**Prompt**.
The answer must be an exact transcription of the lines below from the first through the one containing "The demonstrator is", with the pictures left out; please add nothing else.

(Stored items)
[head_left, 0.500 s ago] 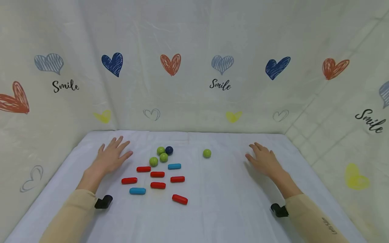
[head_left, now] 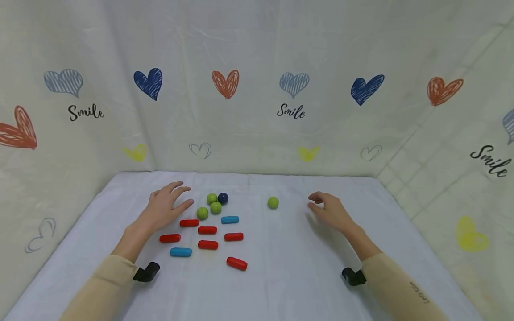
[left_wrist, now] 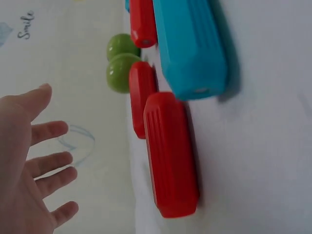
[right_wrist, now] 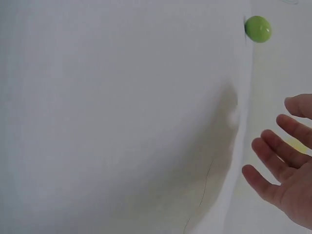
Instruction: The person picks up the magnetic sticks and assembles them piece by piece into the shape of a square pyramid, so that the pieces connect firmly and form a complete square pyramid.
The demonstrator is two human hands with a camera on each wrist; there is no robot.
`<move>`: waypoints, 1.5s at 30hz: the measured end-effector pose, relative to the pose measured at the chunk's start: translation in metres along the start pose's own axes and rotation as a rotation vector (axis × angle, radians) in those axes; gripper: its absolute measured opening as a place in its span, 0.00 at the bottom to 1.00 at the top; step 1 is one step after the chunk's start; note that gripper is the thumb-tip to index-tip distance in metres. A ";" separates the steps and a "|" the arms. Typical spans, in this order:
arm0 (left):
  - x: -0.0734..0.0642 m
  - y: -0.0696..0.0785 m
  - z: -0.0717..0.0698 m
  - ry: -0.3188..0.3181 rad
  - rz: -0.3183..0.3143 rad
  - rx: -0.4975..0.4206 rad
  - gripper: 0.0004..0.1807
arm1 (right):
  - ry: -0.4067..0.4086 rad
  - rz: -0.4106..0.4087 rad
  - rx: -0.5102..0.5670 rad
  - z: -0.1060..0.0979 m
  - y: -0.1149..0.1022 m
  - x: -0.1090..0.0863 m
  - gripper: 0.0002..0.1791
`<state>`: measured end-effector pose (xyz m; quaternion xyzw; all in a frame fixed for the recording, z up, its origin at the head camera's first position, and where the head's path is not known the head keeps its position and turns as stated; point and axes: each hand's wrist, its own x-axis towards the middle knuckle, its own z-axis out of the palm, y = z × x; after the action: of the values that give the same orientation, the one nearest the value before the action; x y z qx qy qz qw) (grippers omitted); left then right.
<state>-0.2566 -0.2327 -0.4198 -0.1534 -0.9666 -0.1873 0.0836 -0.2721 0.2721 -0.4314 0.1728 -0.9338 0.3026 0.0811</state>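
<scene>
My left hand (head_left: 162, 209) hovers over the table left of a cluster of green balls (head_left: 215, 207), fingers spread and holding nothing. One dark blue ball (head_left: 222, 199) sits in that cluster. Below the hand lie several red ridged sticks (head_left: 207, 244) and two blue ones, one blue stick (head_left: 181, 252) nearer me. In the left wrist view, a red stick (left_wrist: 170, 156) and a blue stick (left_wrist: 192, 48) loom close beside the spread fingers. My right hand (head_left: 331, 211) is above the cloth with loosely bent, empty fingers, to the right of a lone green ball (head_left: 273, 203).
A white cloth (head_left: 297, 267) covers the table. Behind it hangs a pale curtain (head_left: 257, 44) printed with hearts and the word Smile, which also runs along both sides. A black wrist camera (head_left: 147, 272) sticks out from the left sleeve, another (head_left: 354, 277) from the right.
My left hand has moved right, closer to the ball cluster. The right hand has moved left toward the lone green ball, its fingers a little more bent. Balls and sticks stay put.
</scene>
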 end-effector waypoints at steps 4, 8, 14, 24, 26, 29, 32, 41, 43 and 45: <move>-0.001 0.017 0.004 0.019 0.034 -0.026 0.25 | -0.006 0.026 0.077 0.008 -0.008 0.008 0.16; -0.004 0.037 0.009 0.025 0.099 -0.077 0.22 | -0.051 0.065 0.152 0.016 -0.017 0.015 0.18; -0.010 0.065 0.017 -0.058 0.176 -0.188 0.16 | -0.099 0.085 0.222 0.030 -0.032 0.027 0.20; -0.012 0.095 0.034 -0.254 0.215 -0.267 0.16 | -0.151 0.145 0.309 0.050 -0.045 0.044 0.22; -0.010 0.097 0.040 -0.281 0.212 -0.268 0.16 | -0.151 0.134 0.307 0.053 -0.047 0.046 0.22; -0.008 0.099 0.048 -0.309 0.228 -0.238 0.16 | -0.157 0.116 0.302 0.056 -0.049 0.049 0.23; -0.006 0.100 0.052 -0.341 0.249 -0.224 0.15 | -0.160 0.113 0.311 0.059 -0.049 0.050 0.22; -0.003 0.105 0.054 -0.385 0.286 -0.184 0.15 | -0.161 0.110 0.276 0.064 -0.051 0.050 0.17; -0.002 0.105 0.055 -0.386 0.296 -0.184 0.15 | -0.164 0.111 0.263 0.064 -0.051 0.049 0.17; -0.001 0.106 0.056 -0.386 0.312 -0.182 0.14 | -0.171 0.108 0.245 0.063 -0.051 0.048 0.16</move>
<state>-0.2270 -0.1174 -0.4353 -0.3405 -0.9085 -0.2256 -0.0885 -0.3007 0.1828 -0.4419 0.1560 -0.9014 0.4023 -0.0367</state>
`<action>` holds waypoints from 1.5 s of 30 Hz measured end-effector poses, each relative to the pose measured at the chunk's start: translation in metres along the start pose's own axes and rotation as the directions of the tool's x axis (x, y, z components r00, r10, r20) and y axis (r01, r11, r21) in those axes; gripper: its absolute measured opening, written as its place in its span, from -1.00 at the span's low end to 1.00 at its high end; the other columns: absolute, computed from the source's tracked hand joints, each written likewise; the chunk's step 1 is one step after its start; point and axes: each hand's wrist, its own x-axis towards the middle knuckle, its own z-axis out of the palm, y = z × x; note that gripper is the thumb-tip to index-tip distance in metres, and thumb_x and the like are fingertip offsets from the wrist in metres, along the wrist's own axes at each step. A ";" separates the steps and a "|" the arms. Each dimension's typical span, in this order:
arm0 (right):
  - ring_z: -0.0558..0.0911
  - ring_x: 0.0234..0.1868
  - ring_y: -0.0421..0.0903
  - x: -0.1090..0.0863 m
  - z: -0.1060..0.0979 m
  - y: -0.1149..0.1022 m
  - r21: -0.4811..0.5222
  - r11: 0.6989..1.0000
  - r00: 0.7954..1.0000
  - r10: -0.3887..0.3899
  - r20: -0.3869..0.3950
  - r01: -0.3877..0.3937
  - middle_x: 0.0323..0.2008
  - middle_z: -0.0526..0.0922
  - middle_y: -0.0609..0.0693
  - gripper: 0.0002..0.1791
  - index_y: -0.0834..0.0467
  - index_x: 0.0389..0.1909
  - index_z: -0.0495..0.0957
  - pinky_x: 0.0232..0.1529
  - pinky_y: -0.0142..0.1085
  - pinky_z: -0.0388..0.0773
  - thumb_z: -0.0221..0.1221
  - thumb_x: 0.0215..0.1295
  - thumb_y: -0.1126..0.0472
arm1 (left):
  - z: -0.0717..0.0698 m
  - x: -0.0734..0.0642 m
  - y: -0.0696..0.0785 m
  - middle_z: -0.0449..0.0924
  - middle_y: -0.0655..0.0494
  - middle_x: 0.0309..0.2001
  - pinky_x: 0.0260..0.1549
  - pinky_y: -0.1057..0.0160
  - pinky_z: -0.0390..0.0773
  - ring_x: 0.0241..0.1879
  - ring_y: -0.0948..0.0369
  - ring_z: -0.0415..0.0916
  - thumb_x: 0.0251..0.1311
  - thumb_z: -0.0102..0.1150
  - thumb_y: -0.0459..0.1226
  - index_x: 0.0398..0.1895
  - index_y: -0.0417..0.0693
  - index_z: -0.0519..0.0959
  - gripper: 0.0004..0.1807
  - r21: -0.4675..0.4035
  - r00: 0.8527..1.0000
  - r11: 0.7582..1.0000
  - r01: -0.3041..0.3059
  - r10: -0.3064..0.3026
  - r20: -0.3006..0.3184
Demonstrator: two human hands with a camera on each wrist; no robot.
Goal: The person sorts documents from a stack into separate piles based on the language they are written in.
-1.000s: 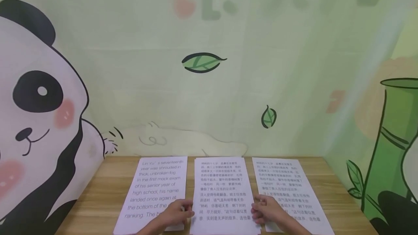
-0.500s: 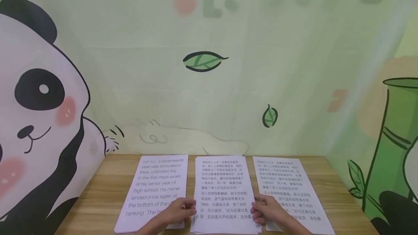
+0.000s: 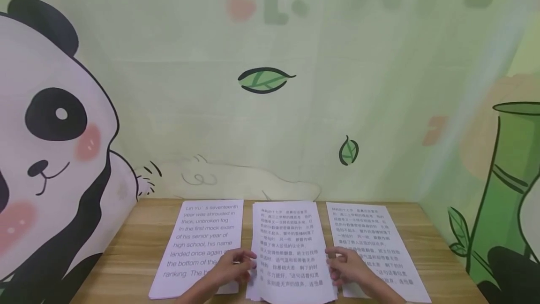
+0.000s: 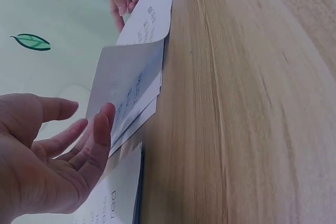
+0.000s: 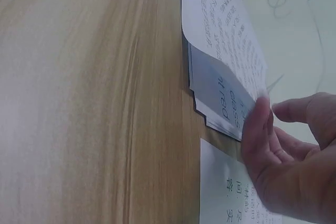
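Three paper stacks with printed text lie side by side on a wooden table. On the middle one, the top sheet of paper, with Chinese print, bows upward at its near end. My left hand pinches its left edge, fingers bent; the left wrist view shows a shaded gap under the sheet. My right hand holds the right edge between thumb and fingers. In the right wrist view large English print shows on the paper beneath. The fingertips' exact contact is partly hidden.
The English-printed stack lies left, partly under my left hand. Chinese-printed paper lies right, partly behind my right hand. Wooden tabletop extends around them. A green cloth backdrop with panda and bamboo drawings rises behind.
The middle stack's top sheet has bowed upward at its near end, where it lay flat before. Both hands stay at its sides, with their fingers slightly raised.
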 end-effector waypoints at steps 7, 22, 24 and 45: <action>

**Exercise output**.
[head_left, 0.500 s ago] 
[head_left, now] 
[left_wrist, now] 
[right_wrist, now] 
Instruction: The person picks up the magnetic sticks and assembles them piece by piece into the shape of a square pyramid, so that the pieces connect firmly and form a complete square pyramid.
The demonstrator is two human hands with a camera on each wrist; there is no robot.

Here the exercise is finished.